All this can be seen in the ongoing reporting that NM oil and gas jobs are not returning anywhere close to the same rate that profits are going up. So while reporting in New Mexico continues to highlight the “record production,” or the potential windfalls in cash being brought in from our royalties and leasing agreements, remember a few things. 

  1. NM’s share of the money is pennies on the dollar compared to what the end, out of state, users like Exxon and Chevron are making off our resources. 
    • While it’s easy for groups like the New Mexico Oil and Gas Association to point to the “funding” provided by oil revenue, we have to remember that our royalty rates haven’t been raised in over a century, 
    • The set amount of income New Mexico receives from royalties does go up when there’s a boom, however, that amount is still pennies on the dollar compared to the unlimited revenue generated through wall street speculation on our oil whether the price of oil is up OR down and;
    • That as seen last year, the state’s budget is highly susceptible to these economic fluctuations, while companies like Exxon may not profit as many billions of dollars, they still profit, while our state struggles to find funding for basic programs like education
  2. The political contributions from NOT JUST the big guys, but also the industry lobbyists like New Mexico Oil and Gas Association and Power the Future New Mexico AS WELL AS the owners of these smaller oil field service companies are still flowing and still trying to influence the political system in the state, despite claiming they needed PPP loans to survive the pandemic. We don’t know about you, but when we don’t have enough money to do one thing, like pay workers, we surely don’t have enough money to donate to political campaigns.  
    • One of the largest single loans ($6.9 MILLION) was from the Chase family out of Artesia. While it’s likely their day-to-day operations really did need the cash influx to help cover payroll because that’s how businesses work, it doesn’t diminish the fact they are still one of the state’s wealthiest families and largest political donors to both sides of the aisle.
    • Remember they also tried to even run one of their own for congress in 2020 (Claire Chase) who tried to run on a more classic anti-”big government” platform while trying to compete with arch-Trump puppet Yvette Herrell. Guess that platform doesn’t float through economic upheavals so well huh?
  3. Our illustrious former “Democrat” representative to Congress Harry Teague really summed it up well in the article about the PPP loans: “When asked if the funding was sufficient, Teague said there’s always a need for more: ‘Just like asking your daddy for money to go to the movies, it’s never enough.’ Still, ‘any time that you get any help making payroll, it definitely helps,’ Teague says.”

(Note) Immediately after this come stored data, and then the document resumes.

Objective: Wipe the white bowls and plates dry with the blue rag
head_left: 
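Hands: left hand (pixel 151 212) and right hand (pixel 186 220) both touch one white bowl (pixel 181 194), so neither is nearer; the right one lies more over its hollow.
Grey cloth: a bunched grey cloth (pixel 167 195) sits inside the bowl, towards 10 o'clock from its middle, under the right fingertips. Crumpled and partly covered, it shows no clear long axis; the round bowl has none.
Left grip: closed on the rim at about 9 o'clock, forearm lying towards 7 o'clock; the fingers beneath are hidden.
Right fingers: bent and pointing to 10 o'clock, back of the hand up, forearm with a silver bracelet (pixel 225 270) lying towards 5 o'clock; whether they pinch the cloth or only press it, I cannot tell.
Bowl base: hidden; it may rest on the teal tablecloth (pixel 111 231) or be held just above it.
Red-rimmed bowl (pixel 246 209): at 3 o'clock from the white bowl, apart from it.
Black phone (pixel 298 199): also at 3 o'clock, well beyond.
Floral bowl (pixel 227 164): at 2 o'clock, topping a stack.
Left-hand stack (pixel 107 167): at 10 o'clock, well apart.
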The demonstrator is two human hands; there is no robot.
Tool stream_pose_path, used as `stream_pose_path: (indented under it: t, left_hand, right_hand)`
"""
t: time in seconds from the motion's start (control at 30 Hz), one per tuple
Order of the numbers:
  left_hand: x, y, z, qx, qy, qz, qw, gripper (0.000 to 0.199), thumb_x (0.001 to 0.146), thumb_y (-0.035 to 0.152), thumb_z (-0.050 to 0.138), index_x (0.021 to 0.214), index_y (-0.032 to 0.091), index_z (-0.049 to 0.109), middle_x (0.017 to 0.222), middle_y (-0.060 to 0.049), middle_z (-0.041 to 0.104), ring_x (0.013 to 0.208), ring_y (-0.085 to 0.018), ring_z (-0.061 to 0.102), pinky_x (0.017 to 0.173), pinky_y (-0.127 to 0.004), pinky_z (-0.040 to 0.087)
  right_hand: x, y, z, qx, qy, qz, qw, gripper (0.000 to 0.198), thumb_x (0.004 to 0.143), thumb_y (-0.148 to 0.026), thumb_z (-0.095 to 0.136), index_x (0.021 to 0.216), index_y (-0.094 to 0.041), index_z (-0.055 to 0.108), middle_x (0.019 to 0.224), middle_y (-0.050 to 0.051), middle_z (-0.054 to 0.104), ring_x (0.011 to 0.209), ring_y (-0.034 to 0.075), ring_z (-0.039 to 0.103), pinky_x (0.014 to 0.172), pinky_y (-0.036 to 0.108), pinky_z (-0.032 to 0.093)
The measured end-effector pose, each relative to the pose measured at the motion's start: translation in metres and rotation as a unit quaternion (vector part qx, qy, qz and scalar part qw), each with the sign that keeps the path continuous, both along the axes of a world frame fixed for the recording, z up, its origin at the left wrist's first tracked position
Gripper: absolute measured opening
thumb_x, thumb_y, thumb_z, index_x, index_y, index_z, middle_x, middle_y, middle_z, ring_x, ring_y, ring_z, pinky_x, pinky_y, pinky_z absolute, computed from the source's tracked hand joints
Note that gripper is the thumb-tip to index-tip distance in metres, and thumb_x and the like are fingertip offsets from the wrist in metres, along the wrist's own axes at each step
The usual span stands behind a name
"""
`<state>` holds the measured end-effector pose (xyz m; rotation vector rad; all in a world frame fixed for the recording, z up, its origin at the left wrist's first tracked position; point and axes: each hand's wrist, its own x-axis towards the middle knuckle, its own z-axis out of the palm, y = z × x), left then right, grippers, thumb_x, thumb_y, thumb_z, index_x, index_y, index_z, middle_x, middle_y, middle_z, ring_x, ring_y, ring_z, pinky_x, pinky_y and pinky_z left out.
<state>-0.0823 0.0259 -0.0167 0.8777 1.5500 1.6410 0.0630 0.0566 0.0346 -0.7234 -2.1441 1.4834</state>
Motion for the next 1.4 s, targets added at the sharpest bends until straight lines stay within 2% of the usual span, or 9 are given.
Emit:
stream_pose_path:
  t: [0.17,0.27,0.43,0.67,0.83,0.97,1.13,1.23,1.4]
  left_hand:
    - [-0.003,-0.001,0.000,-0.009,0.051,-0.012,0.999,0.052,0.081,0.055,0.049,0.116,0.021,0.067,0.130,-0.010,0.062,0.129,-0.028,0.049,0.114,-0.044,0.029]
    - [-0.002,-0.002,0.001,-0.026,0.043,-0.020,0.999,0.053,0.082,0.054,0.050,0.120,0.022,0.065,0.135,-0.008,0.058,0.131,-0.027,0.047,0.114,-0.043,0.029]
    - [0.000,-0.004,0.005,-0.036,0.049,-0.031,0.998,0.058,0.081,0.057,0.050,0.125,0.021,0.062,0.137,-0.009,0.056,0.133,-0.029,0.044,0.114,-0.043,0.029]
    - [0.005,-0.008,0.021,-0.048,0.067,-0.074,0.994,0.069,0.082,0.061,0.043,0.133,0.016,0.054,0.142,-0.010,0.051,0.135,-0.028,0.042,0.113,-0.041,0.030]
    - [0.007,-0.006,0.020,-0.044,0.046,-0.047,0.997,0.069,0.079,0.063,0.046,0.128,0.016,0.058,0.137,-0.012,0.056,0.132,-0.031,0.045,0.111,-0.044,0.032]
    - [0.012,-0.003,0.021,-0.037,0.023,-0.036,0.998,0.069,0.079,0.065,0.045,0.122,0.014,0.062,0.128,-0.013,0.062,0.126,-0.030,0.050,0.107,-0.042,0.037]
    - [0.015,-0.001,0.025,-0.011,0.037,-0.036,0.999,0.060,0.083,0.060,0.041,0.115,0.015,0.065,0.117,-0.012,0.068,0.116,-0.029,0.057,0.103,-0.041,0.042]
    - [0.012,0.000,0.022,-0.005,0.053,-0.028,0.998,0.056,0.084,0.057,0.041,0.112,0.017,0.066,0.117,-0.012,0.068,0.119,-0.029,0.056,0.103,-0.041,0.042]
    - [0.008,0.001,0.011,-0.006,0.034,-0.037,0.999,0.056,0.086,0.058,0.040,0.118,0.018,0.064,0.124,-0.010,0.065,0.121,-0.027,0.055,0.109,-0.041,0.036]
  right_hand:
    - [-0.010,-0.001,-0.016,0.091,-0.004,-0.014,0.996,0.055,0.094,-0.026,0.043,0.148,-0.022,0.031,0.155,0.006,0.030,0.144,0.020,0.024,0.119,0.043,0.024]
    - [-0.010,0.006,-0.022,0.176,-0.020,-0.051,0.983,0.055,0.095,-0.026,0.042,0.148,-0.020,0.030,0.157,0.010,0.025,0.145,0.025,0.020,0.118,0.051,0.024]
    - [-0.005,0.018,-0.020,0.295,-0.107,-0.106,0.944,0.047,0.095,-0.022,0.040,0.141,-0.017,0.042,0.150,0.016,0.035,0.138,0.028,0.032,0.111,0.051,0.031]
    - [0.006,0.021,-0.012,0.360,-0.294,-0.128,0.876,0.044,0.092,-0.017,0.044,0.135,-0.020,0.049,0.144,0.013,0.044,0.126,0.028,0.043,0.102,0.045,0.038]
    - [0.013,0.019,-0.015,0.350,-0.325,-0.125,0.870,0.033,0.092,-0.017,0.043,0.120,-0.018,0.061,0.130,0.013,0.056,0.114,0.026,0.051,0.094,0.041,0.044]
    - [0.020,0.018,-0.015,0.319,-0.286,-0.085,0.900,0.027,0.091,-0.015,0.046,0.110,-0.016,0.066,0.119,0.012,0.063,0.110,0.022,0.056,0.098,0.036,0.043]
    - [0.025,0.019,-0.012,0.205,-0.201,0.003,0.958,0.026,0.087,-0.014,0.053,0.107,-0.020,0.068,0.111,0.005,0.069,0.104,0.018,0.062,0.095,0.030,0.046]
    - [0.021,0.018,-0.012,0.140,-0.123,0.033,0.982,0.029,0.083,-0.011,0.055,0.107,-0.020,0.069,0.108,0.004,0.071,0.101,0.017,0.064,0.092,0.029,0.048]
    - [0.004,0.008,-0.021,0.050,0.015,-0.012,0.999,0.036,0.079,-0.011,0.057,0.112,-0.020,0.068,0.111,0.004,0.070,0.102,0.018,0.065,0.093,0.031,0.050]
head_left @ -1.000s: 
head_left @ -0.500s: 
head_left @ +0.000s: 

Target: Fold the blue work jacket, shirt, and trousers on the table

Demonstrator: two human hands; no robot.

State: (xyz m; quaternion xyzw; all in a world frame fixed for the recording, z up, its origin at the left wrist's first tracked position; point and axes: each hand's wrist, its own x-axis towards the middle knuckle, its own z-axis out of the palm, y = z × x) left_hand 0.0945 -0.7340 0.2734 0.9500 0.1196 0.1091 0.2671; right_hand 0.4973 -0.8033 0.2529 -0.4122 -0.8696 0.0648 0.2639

    • Teague’s oil services company borrowed $1.5 million in PPP loans to help cover the jobs of 37 workers, apparently.

So what does this all mean? It means that, as we’ve been saying all along, that “the industry” as a whole is wrong for New Mexico. It means that as colonists have been coming here for half a millennia to extract resources from our land at the expense of our people, it is still happening. Oil and gas companies are applying for PPP loan relief and yet still raking in BILLIONS of dollars, and then pumping dollars into trying to influence our state politics. Supporting workers in the field is one thing and we would never diminish the hard work and sacrifice those families have to earn a living, but that’s exactly what we need to change. Every family in New Mexico deserves a future they can count on and that has never been and never will be oil and gas.